- [EXERCISE OBJECTIVE]
Everything from the line with "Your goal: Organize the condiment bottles" to the line with "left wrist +" in the listing below, both lines included, needs to be copied exactly, apart from the pictures.

- [INPUT DATA]
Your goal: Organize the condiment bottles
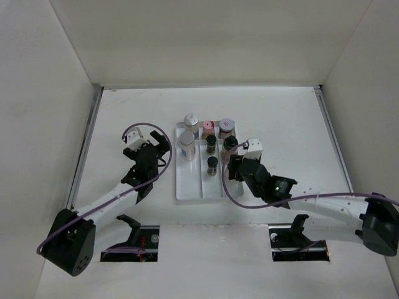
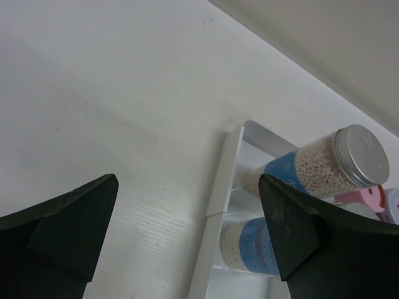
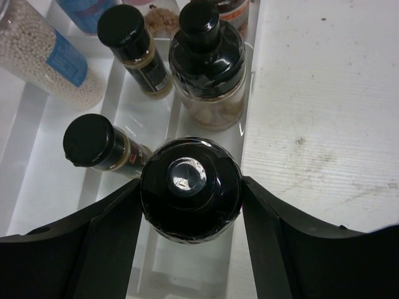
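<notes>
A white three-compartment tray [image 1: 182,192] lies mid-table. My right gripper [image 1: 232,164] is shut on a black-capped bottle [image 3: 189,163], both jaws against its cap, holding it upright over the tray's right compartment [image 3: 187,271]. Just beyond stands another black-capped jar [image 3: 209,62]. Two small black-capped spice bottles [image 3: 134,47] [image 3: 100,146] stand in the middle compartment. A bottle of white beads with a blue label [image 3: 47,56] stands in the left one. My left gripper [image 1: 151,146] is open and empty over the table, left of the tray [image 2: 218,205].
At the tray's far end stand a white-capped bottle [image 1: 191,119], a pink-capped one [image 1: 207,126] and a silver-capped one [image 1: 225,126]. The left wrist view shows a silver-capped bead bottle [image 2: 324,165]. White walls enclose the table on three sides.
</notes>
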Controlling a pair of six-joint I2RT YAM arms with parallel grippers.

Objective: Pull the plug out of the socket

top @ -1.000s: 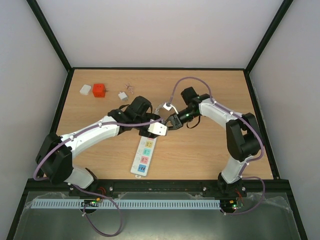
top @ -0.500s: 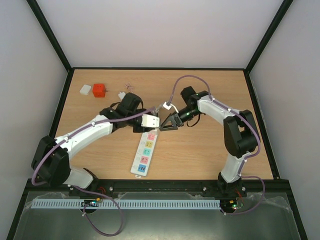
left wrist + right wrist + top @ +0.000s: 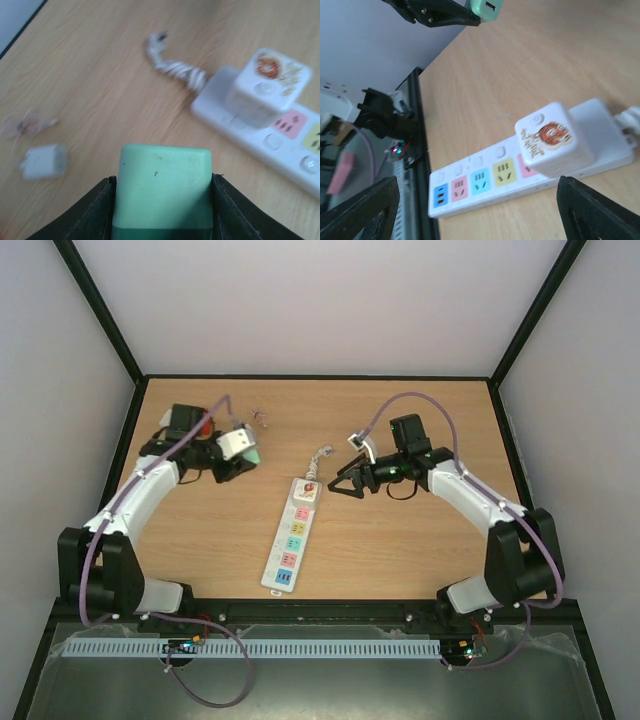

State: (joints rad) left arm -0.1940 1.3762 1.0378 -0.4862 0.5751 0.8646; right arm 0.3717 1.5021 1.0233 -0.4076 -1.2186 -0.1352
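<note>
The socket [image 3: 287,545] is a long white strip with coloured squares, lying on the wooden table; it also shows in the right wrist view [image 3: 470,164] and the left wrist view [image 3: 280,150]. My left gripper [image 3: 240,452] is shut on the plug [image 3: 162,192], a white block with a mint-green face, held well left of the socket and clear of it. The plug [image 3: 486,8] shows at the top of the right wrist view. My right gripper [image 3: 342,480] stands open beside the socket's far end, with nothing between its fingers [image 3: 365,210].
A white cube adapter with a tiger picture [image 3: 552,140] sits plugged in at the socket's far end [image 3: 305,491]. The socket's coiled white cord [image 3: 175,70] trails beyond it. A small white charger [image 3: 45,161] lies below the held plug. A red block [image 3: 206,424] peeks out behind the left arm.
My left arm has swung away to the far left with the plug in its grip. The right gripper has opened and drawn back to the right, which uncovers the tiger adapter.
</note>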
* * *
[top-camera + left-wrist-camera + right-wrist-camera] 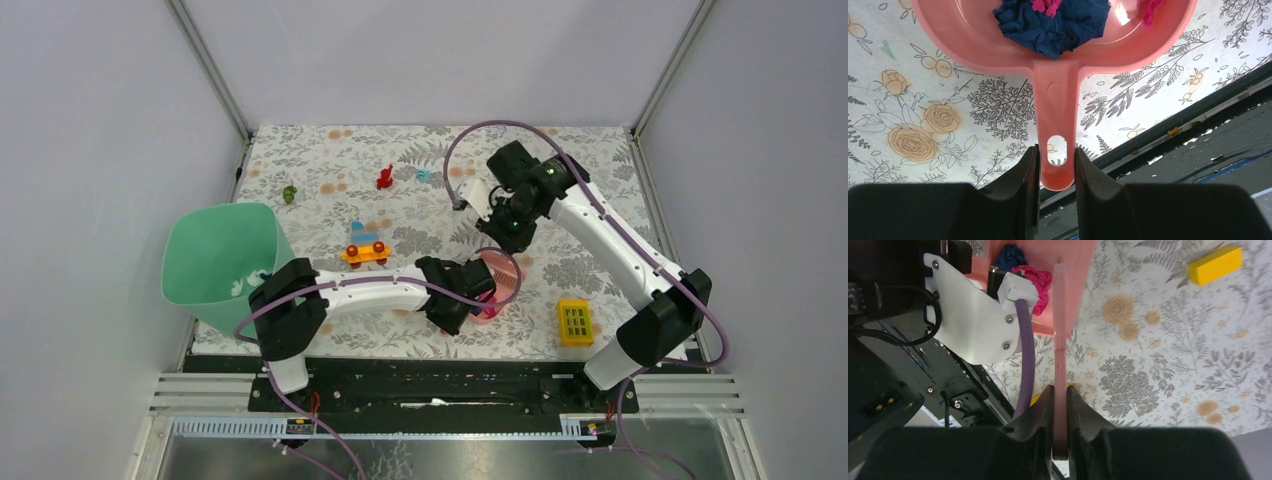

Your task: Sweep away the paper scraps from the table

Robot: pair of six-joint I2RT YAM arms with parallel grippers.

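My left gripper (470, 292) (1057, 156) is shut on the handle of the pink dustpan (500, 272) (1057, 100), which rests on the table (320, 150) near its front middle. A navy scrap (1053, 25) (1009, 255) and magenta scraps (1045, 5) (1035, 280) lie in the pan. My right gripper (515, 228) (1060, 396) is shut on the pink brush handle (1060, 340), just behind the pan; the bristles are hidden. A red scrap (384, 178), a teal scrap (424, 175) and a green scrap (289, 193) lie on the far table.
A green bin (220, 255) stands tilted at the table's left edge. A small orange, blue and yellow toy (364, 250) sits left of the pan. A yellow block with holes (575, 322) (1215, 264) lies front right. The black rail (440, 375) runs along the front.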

- [EXERCISE SOLUTION]
Your goal: Organize the condiment bottles
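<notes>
A white three-compartment tray [image 1: 182,192] lies mid-table. My right gripper [image 1: 232,164] is shut on a black-capped bottle [image 3: 189,163], both jaws against its cap, holding it upright over the tray's right compartment [image 3: 187,271]. Just beyond stands another black-capped jar [image 3: 209,62]. Two small black-capped spice bottles [image 3: 134,47] [image 3: 100,146] stand in the middle compartment. A bottle of white beads with a blue label [image 3: 47,56] stands in the left one. My left gripper [image 1: 151,146] is open and empty over the table, left of the tray [image 2: 218,205].
At the tray's far end stand a white-capped bottle [image 1: 191,119], a pink-capped one [image 1: 207,126] and a silver-capped one [image 1: 225,126]. The left wrist view shows a silver-capped bead bottle [image 2: 324,165]. White walls enclose the table on three sides.
</notes>
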Controlling a pair of six-joint I2RT YAM arms with parallel grippers.

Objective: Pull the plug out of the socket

top @ -1.000s: 
top @ -0.500s: 
left wrist + right wrist + top @ +0.000s: 

The output above is complete.